Fernando Miñana nos contaba hace dos semanas cómo era la vida de Connie y Julio a bordo del Smile, un velero de once metros atracado en la Marina de València. Ellos y muchos otros que decidieron en algún momento un cambio de vida, viven en sus barcos, navegan siempre que pueden y son quizá a quienes menos afecta el confinamiento. Están acostumbrados a vivir en pocos metros, durante navegaciones largas, por semanas o meses. Suelen ser, además, personas solitarias, con escaso interés por las multitudes. Algunos trabajan en tierra, viven en puerto y siempre que pueden se escapan mar adentro. Otros viven en y del mar. En primavera y verano hacen dinero embarcados en yates, transportando embarcaciones de puerto a puerto o usando su propia casa flotante para organizar viajes con pequeños grupos. Así llenan el granero para el invierno. Este año lo tendrán crudo, pero son gente de mar, curtida y acostumbrada a la adversidad, alejada en su mayoría del estereotipo glamuroso que muchos tienen en mente. El mar, como el virus, iguala a las personas más de lo que cabría imaginar.
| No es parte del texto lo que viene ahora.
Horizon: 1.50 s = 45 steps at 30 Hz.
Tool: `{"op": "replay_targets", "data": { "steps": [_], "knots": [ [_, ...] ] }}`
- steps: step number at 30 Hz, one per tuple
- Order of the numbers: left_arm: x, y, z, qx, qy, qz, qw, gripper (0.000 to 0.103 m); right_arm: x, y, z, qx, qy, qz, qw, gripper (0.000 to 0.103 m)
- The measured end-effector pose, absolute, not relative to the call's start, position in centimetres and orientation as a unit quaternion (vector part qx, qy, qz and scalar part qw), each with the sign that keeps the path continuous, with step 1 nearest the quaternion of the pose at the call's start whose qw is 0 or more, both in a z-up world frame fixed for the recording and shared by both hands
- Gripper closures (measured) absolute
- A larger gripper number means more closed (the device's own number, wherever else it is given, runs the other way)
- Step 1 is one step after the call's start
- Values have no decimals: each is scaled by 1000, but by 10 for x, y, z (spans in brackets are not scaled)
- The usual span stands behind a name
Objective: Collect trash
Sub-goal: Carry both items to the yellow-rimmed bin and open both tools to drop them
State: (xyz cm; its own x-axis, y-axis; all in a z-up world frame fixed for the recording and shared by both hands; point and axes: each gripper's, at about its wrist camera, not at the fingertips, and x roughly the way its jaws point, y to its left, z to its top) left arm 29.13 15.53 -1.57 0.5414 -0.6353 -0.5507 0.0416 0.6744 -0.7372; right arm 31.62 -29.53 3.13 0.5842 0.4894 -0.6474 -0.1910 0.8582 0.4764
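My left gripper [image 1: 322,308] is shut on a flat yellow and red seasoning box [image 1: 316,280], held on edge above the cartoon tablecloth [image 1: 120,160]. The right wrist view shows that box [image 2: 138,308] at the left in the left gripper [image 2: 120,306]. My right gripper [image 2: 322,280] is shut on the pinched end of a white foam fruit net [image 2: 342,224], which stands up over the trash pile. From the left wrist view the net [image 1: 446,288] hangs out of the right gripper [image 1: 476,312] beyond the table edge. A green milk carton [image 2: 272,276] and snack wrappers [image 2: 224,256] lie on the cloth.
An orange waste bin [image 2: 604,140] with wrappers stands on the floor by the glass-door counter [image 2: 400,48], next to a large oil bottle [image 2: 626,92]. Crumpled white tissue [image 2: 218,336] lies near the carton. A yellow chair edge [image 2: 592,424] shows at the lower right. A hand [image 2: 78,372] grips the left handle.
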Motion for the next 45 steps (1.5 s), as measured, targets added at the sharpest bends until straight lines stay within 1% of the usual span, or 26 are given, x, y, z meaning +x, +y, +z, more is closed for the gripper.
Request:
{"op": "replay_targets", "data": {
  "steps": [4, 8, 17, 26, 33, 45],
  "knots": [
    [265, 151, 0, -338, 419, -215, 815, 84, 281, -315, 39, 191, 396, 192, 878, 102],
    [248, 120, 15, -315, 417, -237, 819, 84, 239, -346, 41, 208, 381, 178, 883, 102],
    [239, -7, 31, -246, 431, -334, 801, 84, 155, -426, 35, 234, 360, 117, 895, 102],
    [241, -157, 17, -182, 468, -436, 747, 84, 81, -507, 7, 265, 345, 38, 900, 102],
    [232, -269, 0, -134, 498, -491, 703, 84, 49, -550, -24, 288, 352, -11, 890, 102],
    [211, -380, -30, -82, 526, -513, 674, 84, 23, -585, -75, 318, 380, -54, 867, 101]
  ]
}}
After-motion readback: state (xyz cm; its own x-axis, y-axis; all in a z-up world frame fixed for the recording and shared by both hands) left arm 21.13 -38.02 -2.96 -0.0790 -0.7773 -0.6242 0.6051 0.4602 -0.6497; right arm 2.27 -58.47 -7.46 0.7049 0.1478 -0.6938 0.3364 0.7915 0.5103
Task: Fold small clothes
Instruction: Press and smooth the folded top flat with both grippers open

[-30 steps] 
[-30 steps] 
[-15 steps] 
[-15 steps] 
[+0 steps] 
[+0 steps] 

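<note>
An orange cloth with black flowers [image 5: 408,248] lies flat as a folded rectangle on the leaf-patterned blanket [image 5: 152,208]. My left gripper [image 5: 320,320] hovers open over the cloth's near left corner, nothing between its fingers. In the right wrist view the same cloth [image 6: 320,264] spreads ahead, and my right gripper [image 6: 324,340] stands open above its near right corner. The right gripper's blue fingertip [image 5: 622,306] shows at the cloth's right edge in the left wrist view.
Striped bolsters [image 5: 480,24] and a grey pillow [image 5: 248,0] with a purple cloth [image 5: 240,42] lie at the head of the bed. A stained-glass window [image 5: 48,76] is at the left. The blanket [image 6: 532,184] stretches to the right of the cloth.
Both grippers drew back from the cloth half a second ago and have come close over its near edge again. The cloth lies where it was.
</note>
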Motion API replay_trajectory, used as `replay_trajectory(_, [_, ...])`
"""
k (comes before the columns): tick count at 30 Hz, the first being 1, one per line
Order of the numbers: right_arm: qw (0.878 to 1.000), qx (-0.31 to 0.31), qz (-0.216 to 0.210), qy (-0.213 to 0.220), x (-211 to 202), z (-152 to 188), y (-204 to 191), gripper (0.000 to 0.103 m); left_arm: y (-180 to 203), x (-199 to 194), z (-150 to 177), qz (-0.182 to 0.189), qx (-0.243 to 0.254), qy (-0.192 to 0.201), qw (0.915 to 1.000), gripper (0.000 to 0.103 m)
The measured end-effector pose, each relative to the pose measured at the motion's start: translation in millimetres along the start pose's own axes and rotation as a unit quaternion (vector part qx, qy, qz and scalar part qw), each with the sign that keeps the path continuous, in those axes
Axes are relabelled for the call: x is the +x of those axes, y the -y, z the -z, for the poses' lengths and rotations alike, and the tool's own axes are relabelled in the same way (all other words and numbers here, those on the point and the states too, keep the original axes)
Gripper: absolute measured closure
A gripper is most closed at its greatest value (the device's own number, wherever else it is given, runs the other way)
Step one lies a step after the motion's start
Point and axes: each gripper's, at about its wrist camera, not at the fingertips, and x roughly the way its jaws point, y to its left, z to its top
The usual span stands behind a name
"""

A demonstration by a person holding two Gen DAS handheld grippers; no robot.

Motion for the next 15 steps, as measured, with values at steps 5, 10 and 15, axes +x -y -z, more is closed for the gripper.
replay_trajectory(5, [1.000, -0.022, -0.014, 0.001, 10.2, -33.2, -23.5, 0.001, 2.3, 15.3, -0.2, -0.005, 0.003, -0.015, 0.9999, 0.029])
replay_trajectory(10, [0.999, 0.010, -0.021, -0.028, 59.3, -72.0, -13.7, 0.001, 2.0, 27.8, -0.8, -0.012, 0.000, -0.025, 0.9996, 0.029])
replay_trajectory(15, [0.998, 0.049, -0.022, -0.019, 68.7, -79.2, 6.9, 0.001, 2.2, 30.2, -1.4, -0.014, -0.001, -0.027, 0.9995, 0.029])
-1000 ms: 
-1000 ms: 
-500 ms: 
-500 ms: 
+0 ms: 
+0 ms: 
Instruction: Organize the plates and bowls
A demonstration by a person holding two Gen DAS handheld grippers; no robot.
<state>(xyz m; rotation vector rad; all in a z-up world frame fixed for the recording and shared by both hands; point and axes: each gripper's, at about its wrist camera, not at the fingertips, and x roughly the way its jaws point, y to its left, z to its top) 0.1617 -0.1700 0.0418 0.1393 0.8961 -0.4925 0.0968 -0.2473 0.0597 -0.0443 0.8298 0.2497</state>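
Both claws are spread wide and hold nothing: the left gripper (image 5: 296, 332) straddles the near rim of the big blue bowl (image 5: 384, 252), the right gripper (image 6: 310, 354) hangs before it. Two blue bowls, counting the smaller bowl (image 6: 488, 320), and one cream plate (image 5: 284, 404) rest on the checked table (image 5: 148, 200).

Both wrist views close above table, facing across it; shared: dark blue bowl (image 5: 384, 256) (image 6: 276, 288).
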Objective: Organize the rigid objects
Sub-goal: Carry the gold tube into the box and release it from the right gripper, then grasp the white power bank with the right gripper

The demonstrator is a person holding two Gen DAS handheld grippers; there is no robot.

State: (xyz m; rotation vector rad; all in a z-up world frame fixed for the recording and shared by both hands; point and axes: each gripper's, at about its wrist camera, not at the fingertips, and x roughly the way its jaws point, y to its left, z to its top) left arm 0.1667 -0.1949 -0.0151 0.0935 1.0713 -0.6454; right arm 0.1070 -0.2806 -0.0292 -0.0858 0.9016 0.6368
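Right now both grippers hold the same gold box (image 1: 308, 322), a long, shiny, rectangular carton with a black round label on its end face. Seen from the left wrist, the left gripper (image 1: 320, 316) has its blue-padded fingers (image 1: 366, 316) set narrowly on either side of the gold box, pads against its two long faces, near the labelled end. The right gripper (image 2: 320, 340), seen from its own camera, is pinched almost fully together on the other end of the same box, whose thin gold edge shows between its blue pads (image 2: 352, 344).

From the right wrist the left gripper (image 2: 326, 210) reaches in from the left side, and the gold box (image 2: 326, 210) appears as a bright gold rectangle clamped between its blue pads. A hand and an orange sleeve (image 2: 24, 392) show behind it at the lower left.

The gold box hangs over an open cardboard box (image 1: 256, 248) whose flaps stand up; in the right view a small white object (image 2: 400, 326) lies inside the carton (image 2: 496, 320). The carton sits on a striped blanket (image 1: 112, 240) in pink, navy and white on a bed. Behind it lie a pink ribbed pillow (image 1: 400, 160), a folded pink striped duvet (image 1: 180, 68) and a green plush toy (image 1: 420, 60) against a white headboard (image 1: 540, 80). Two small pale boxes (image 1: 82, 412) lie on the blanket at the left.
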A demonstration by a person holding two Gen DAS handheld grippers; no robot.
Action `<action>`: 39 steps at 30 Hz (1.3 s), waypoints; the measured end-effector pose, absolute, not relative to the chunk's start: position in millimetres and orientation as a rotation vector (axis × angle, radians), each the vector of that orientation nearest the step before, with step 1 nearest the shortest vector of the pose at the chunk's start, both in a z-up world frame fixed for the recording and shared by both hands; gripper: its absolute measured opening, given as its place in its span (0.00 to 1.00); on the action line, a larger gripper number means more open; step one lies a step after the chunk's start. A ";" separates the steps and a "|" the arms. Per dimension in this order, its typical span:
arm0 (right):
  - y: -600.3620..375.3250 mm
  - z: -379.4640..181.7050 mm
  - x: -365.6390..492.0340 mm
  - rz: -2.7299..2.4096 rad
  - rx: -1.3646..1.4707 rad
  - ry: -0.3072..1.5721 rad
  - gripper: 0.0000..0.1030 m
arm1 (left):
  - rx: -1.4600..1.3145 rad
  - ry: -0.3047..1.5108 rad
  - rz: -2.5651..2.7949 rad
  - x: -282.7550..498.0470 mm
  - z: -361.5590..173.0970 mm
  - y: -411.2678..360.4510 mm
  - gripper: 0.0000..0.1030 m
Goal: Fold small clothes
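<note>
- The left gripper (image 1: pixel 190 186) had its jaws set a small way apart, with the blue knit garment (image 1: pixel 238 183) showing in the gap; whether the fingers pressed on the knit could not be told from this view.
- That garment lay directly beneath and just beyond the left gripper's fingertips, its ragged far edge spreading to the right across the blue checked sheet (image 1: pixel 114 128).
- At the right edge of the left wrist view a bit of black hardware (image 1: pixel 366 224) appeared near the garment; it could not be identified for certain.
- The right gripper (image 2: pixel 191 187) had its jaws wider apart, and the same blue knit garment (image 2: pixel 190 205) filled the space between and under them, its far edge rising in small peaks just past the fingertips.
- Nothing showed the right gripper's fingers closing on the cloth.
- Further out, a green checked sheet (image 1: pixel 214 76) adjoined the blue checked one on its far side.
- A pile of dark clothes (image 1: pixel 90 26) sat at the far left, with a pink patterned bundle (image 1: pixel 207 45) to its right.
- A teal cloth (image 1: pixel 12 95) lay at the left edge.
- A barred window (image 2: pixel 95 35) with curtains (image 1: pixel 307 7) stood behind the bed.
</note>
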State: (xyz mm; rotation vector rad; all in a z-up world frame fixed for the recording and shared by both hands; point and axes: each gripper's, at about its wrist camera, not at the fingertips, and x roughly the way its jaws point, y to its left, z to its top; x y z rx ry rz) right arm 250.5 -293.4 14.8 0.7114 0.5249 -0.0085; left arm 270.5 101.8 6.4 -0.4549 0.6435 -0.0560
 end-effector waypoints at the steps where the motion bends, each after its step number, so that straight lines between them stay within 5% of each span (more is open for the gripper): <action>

Están todos ellos y luego está la particular cuarentena del valenciano Rafael Lambiés, un navegante acostumbrado a largas travesías en solitario por el Mediterráneo, que ha decidido pasar el confinamiento con el ancla de su velero Brisa, de 10 metros, echada frente a s'Espalmador, con comida, agua, lectura y placas solares para resistir un mes. Llegó antes del cierre de puertos. Y decidió quedarse. En la isla formenterera cambia de fondeo, si es necesario, cuando rola el viento. Los quehaceres diarios le tienen más ocupado de lo que quisiera. ‘Casi no me da tiempo ni de leer’ declaró a la Ser hace unos días. Era obvio que alguien desafiaría al mundo y seguiría al pie de la letra los versos de Pessoa. Seguro que alrededor del orbe hay muchos otros como Lambiés que pasarán la pandemia (y cualquier otra calamidad) en su medio natural, el mar.
Suenan con fuerza las campanas de Santa Maria del Mar, mientras acabo de escribir, entre el silencio matizado por una lluvia amable. Cierro los ojos como si fuese un marinero del siglo XIX llegando al puerto del Grau, feliz de haber salvado con éxito la travesía y de escuchar ese repique familiar y atávico que reconforta el corazón más atribulado. Dios es un tipo con barba, dicen algunos creyentes. Otros sostienen que es justo esta esperanza, la alegría sencilla e íntima de un retorno, de unas campanadas cerca de un puerto.